Without any images, write the data out exactly as it appears.

* Given information:
*****

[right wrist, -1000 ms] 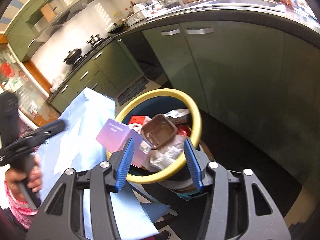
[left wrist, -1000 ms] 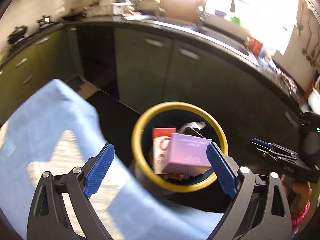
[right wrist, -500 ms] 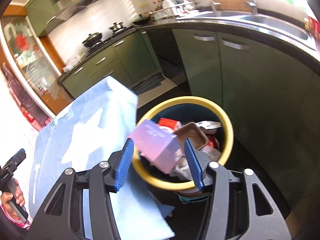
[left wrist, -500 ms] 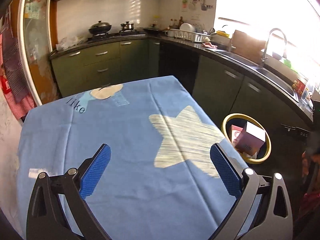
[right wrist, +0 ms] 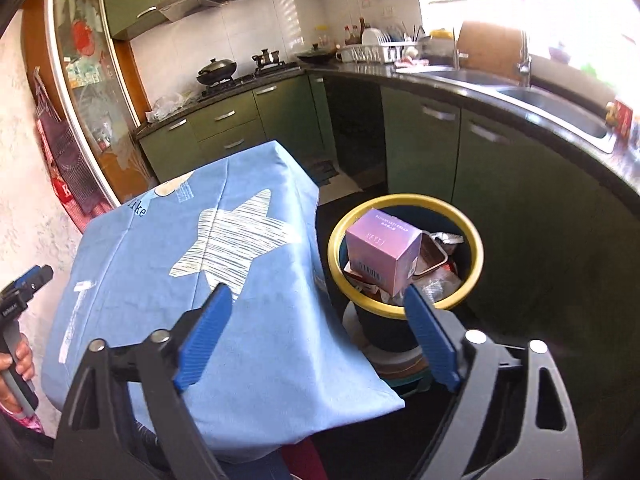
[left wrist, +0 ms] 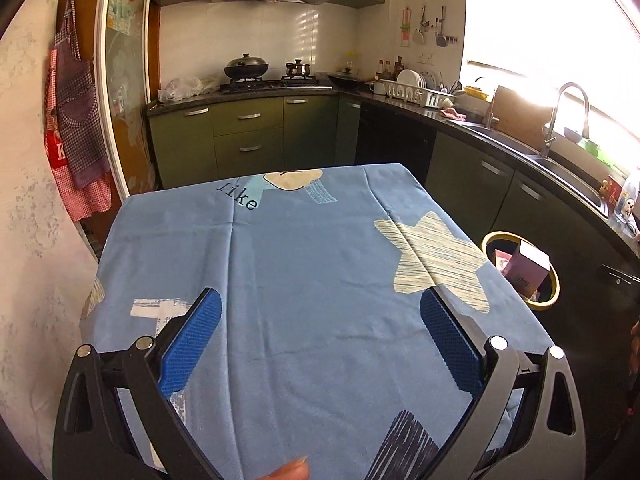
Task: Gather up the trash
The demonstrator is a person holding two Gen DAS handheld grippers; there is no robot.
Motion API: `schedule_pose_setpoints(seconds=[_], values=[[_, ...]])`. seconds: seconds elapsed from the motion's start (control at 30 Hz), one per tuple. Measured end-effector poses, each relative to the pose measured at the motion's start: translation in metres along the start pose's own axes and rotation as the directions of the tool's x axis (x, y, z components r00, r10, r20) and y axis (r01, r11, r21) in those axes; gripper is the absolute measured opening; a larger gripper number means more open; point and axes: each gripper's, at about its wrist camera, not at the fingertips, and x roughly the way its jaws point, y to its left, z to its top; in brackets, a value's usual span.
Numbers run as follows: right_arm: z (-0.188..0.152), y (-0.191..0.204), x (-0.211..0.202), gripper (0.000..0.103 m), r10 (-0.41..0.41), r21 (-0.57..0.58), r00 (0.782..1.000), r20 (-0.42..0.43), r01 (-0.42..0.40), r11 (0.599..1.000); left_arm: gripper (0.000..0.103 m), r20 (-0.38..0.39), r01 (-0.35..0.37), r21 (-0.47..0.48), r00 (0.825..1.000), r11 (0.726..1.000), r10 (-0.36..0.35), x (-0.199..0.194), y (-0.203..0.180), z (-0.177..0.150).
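A dark bin with a yellow rim stands on the floor beside the table. A pink box lies on top of the trash in it, with a brown tray and wrappers next to it. My right gripper hovers above and short of the bin; its jaws are opening and nothing is between them. My left gripper is open and empty over the blue tablecloth. In the left wrist view the bin and pink box sit at the far right.
Green cabinets under a dark counter with a sink curve around behind the bin. A stove with a wok is at the back. An apron hangs on the left wall. A hand holds the left gripper's handle.
The left gripper swung away from the bin to over the table, and the pink box it had over the bin now rests inside. The right jaws widened and drew up and back.
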Motion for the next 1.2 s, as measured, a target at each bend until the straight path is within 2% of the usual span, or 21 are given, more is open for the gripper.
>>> schedule_pose_setpoints(seconds=[0.07, 0.47, 0.83, 1.2], values=[[-0.002, 0.009, -0.01, 0.096, -0.016, -0.016, 1.0, 0.023, 0.016, 1.0, 0.098, 0.011, 0.01, 0.0, 1.0, 1.0, -0.01, -0.008, 0.005, -0.003], [-0.007, 0.019, -0.027, 0.096, -0.052, -0.051, 0.997, 0.063, 0.055, 0.997, 0.098, 0.061, 0.012, -0.008, 0.998, 1.0, -0.012, -0.042, -0.004, -0.011], [-0.014, 0.035, -0.037, 0.096, -0.034, -0.106, 0.995, 0.089, 0.043, 0.993, 0.098, 0.09, 0.014, -0.053, 0.996, 0.999, -0.009, -0.064, -0.002, -0.021], [-0.015, 0.047, -0.039, 0.096, -0.021, -0.14, 0.996, 0.092, 0.034, 0.99, 0.098, 0.115, 0.001, -0.049, 0.993, 0.999, 0.004, -0.078, 0.002, -0.022]])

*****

* Result below:
[right wrist, -1000 ms] 
[left wrist, -1000 ms] 
[right wrist, -500 ms] 
[left wrist, -500 ms] 
[right wrist, +0 ms] 
[left wrist, +0 ms] 
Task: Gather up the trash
The demonstrator is a person holding two Gen DAS handheld grippers; there is no robot.
Motion API: `schedule_pose_setpoints(seconds=[_], values=[[_, ...]])`. seconds: seconds elapsed from the motion's start (control at 30 Hz), one per tuple. Measured end-effector poses, each relative to the pose measured at the motion's start: translation in metres along the start pose's own axes and rotation as the directions of the tool's x axis (x, y, z components r00, r10, r20) and y axis (r01, r11, r21) in those axes; gripper is the absolute measured opening; a larger gripper number means more open; point and axes: each gripper's, at about its wrist camera, not at the fingertips, and x roughly the way its jaws point, y to its left, z to its top; in brackets, a value's usual span.
Numbers run as follows: right_arm: z (-0.188..0.152), y (-0.191..0.204), x (-0.211..0.202), gripper (0.000..0.103 m), r10 (-0.41..0.41), r21 (-0.57..0.58), r00 (0.782..1.000), r20 (-0.42..0.43), r01 (-0.42..0.40), r11 (0.599..1.000); left_arm: gripper (0.000..0.103 m), r20 (-0.38..0.39), r01 (-0.35..0.37), r21 (-0.47..0.48), r00 (0.825..1.000), r11 (0.726..1.000), r10 (-0.36..0.35), x (-0.199..0.194), y (-0.203..0.180), z (-0.177..0.150).
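A dark bin with a yellow rim stands on the floor beside the table. A pink box lies on top of the trash in it, with a brown tray and wrappers next to it. My right gripper hovers above and short of the bin; its jaws are opening and nothing is between them. My left gripper is open and empty over the blue tablecloth. In the left wrist view the bin and pink box sit at the far right.
Green cabinets under a dark counter with a sink curve around behind the bin. A stove with a wok is at the back. An apron hangs on the left wall. A hand holds the left gripper's handle.
The left gripper swung away from the bin to over the table, and the pink box it had over the bin now rests inside. The right jaws widened and drew up and back.
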Motion for the next 1.2 s, as measured, a target at each bend until the straight path is within 2% of the usual span, or 21 are given, more is open for the gripper.
>>> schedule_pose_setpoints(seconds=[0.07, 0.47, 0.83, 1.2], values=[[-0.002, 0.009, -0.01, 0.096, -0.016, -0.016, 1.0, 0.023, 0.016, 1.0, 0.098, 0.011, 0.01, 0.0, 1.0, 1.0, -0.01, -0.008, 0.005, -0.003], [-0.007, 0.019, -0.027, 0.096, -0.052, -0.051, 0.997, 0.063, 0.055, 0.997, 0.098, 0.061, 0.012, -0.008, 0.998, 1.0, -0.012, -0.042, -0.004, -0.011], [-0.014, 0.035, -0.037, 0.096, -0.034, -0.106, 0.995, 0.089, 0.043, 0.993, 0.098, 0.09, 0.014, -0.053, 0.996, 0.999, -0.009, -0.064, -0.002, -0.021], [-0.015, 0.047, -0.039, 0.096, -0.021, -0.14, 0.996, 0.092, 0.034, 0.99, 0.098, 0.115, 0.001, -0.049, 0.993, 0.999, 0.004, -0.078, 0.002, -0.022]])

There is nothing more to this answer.